The Mayerson Report - Winter 2012
02.29.12

 

Why is this school year so different?

By:  Gary Mayerson

Last year, roughly 80% of the firm’s due process filings were settled by the New York City Department of Education (NYCDOE). This year, our firm and others are reporting that only a fraction of filed due process are being settled, forcing most client families to slog through full-blown hearings.  Since more than 6,000 cases are filed each year with the NYC Impartial Hearing Office, the result is an unprecedented increase in the number of cases to be tried on any given day.

For this reason, families who have attended hearings this year have been witness to unprecedented, if not hostile conditions.  On some days, dozens of parents are waiting to be assigned to a hearing room, sometimes waiting for hours. Parents who are represented by counsel are given priority, but the overall impact is one of unhelpful delays and administrative confusion.
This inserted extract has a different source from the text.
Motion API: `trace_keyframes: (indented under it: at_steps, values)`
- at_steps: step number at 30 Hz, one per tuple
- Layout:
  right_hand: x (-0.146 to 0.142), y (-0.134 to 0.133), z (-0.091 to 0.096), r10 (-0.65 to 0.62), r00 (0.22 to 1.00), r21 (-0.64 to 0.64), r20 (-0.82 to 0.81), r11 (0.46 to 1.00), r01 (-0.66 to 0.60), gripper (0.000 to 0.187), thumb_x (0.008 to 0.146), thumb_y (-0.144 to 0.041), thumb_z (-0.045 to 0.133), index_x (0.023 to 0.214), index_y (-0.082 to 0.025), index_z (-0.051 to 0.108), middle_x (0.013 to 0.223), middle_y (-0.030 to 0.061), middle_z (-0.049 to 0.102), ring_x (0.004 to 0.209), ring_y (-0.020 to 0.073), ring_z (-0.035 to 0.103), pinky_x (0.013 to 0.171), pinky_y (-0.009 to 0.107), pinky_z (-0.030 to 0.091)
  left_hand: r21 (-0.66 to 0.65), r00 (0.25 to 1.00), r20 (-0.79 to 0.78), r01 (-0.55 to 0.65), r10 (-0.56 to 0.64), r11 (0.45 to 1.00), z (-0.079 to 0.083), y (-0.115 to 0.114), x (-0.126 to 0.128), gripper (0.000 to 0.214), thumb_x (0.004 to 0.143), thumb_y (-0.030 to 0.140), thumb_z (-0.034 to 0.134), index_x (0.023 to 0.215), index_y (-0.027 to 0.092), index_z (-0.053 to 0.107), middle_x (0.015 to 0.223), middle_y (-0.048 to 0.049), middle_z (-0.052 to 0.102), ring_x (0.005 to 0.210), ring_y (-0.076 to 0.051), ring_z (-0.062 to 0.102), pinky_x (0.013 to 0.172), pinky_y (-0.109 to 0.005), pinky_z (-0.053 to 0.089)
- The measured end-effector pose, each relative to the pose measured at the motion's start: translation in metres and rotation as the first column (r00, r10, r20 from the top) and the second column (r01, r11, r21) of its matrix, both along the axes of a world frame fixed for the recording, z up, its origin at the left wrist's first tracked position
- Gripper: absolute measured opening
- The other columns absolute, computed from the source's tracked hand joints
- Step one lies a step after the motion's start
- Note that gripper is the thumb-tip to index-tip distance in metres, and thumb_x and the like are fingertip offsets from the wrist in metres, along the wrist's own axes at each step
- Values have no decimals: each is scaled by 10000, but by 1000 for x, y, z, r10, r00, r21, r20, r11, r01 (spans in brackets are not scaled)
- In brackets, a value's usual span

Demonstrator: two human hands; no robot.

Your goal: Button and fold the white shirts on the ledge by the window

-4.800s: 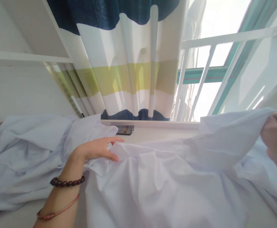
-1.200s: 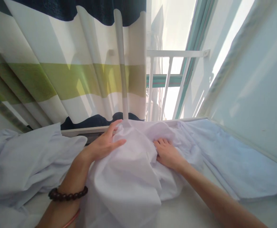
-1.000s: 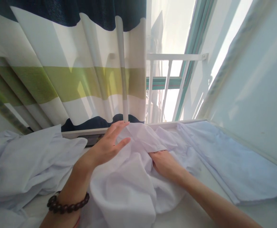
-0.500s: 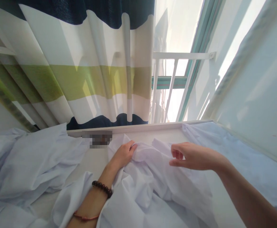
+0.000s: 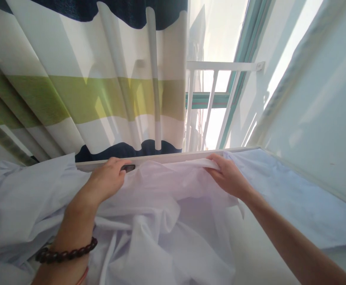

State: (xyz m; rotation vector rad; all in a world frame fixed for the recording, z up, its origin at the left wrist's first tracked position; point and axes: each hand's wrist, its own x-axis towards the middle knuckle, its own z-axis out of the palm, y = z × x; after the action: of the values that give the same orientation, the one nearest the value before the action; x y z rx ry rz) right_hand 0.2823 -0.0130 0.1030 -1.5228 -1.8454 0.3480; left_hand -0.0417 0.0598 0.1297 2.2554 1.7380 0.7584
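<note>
A rumpled white sheet (image 5: 167,213) spreads over the bed in front of me. With thumb and fingers, my right hand (image 5: 227,174) pinches the sheet's far edge near the back rail, so the cloth's border stretches out to the left of it. At the left, my left hand (image 5: 107,178) is closed around the near end of a dark, flat phone (image 5: 128,168) beside the rail. Part of the phone is hidden by the fingers. Dark beads circle my left wrist.
White pillows or bunched bedding (image 5: 27,202) lie at the left. Another white cloth (image 5: 291,198) lies along the right wall. Behind the bed's edge hang a striped curtain (image 5: 113,95) and a white railing (image 5: 226,66) before the window.
My left hand has let go of the sheet and moved left to the phone. My right hand has reached forward and taken the sheet's edge, which is now drawn out straighter along the rail.
</note>
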Motion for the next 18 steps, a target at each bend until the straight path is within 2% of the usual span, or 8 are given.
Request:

This year, for the very first time, we are seeing the New York State Review Officer (“SRO”) castigate Impartial Hearing Officers who do not strictly adhere to “timeline” matters to the satisfaction of the SRO.  In one recent SRO decision involving another law firm, the SRO branded as “incompetent” a highly respected, experienced and Harvard-trained IHO who had granted an extension of the statutory timeline where the DOE attorney and the student’s attorney had both requested that extension!  The SRO then issued additional decisions excoriating other highly respected hearing officers on “timeline” issues.  While none of these SRO decisions have involved our firm, we are observing that they already are having a “chilling” effect on the willingness of hearing officers to grant reasonable extensions of the hearing timeline, even in cases where the matter has been recommended for settlement.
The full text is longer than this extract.